Para Zippin, o Estado tem que cuidar integralmente do preso. “A Lei de Execuções diz que o Estado tem que suprir todas as necessidades do encarcerado – médicas, alimentícias, judiciais…” O advogado criminalista lembra que o fato de só 30% dos detentos trabalharem se deve à falta de presídios agrícolas, por exemplo. “Temos, no máximo, uma meia dúzia de colônias penais.”
Na avaliação do criminalista, a proposta é demagógica. “Querem usar o preso para conseguir publicidade, para fazer marketing”, critica. Zippin lembra que em alguns países desenvolvidos, como a Dinamarca e o Japão, há prisões em que o detento paga pela hospedagem, como se estivesse em um hotel.
Procurado pelo Congresso em Foco, o senador Marconi Perillo não retornou o contato feito pela reportagem. Segundo sua assessoria, ele estava em São Paulo ontem à tarde.
Pensando besteira
Titular da CCJ, a senadora Serys Slhessarenko (PT-MT) considera “interessante” o projeto do senador tucano. A petista entende que o debate sobre proposições que tratam de trabalho e estudo nas prisões precisa ser aprofundado. “A gente tem que chegar a um entendimento. Trabalhar e estudar só vai melhorar a vida do preso. Não vai ter tempo para ele pensar besteira”, afirma a senadora.
A sessão de hoje da CCJ será presidida pelo senador Antonio Carlos Magalhães (DEM-BA) – que deixou ontem o Hospital do Coração em São Paulo, onde passou sete dias internado. De passagem pelo plenário à tarde, ele garantiu que vai conduzir os trabalhos da comissão. “Vou. É por isso que eu vim”, disse ele, em voz baixa. A pauta? “A mesma da reunião anterior: tudo sobre criminalidade”, afirmou.
Redução da maioridade penal
Há pelo menos outras quatro propostas polêmicas relacionadas a segurança pública em pauta. A que deve despertar maior atenção é a que reduz a maioridade penal de 18 para 16 anos de idade. O senador Demóstenes Torres (DEM-GO), relator da matéria, reduz a idade para 16 anos apenas em casos de crimes graves, como tráfico de drogas, tortura e latrocínio (roubo seguido de morte).
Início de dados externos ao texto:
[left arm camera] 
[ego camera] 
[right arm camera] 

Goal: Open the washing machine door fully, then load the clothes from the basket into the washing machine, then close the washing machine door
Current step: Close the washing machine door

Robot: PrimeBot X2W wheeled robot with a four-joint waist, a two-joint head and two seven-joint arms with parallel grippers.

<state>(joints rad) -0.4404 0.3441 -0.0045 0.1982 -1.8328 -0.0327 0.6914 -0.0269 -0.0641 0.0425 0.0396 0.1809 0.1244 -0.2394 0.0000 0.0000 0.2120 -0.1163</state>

Demóstenes é autor de outro projeto que deve ser votado hoje: o que dá competência ao juiz para decretar a perda do cargo, emprego ou função do funcionário público corrupto (PLS 138/07) durante o processo que julgar o crime do servidor.
A perda do emprego, ressalta o senador, só se dará após o juiz receber a devida ação penal com todas as provas necessárias para apontar o crime e a autoria. O acusado terá 15 dias para se defender. Caso haja absolvição, o funcionário será reintegrado ao emprego e terá garantidos todos os seus direitos, de acordo com o projeto.
A CCJ deve votar ainda dois projetos [PLSs 165/07, de autoria do senador Aloizio Mercadante (PT-SP), e 175/07, do senador Magno Malta (PR-ES)] que prevêem monitoramento eletrônico de presidiários que se beneficiarem de saídas temporárias ou de liberdade condicional.
Na semana passada, o governador de São Paulo, José Serra (PSDB), entregou ao presidente do Senado, Renan Calheiros (PMDB-AL), projeto de lei que prevê o uso de pulseira monitorada eletronicamente, a ser usada por presos que se encaixam nas regras do regime aberto.